## WHAT IS REQUIRED
Everything in the listing should be set down exactly, apart from the pictures.

═════ STORED DATA ═════

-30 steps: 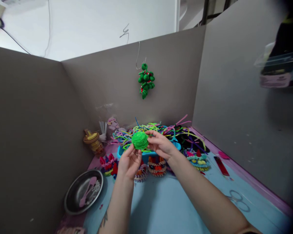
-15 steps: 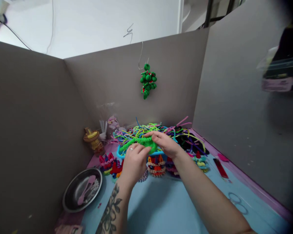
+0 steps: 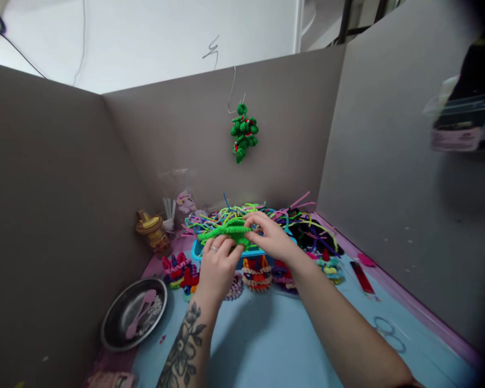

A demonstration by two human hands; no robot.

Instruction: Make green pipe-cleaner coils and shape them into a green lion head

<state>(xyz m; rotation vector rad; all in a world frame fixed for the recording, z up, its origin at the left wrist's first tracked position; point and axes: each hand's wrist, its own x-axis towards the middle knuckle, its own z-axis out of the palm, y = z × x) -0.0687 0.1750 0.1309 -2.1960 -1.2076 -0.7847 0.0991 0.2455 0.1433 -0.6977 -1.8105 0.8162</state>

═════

## OUTPUT
-30 steps: 
-15 steps: 
+0 steps: 

A demonstration by two human hands; no robot.

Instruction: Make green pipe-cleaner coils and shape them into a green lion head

<state>(xyz m; rotation vector rad; all in a world frame fixed for the recording, z up, its origin at the left wrist's first tracked position; point and axes: each hand's wrist, its own x-axis towards the middle knuckle, its own z-axis out of the palm, y = z × x) -0.0687 0.1750 0.1309 -2.1960 -1.2076 -0.7847 0.0991 0.2455 0.1433 -0.6977 -1.8105 0.8162</state>

Nothing remains to be answered in this exercise.